MacOS – Will a virtualised copy of Mountain Lion on recent hardware run the Adobe CS5 Suite with comparable performance to an Early 2009 iMac

adobemacosparallels-desktopvirtualizationvmware

My father runs an old version of MacOS, I believe Mountain Lion, with a full set of Adobe apps, Suitcase Fusion, and so on from back when they were all 'buy-once' products. Reading around, almost none of it is likely to run on the latest version of MacOS without serious issues.

The OS's age has become a problem for almost everything else – the latest browsers won't run so more and more websites are unusable, and most downloadable software simply won't install (we had to dual-boot it with the highest OS that the hardware supports just to allow him to do iPad sync).

I've read that it should be possible to buy a newer Mac and run a virtualised copy of Mountain Lion in something like Parallels. Presumably it would then be possible to transplant an image of his old boot drive to be able to run the creative software.

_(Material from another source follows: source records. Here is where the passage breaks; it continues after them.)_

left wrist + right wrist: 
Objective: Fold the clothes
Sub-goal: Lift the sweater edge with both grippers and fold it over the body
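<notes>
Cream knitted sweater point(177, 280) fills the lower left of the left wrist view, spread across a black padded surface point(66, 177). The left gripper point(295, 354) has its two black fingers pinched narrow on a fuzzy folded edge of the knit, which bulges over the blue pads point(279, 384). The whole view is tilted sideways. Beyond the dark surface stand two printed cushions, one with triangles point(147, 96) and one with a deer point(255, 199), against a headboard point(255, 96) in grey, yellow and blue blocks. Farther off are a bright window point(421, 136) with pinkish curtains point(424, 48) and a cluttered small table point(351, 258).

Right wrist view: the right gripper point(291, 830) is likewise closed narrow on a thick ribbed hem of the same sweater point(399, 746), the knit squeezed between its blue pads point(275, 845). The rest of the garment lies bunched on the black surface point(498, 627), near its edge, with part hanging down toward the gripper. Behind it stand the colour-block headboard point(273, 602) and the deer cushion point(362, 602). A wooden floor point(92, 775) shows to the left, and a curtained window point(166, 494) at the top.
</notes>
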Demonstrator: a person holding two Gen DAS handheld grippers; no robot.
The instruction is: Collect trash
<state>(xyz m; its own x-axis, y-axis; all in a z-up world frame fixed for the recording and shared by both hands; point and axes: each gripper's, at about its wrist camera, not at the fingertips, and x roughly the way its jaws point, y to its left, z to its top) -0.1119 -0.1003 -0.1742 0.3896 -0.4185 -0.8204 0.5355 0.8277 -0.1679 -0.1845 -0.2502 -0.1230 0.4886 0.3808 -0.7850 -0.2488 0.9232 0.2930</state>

Is there any reason that doing so might not be a good option? And can anyone comment on how well old Adobe apps run inside a VM, both in terms of performance and potential compatibility issues?

(The creative software is the main thing he uses the Mac for, so if it's going to be sluggish or painful to use in practice then maybe a different plan would be better.)

Edit: Sorry – a bit more detail!:

iMac 24-inch, Early 2009, 2.66GHz Intel Core 2 Duo, 8Gb DDR3, Geforce 9400 256Mb, upgraded with an SSD boot drive

OS X 10.8.5, and Adobe Suite CS5

(No specific model in mind as an upgrade, min spec recommendation welcome)

Best Answer

This is difficult, at best, to tell without the specs on the current Mac and what Mac you are planning on getting. Even then determining how well the Adobe apps in question will run is entirely subjective. How "well" something will run depends on how the person using the virtualized macOS perceives it to run.

That said, you should likely not purchase an entry level model of Mac (EG cheapest, iMac, cheapest MacBook, cheapest Mac mini, etc) with base level storage and RAM.

That said Parallels (and for that matter VMware Fusion) will both allow you to virtualize macOS on macOS and provide the ability to run those Adobe Apps that your father uses.

Note that transplanting an image of the old Mac's drive to use in the virtualization software might be more problematic than just installing a fresh copy of Mountain Lion in your virtualization environment, updating it and then using Migration Assistant to copy over his settings and apps. However other people may have better advice on that front.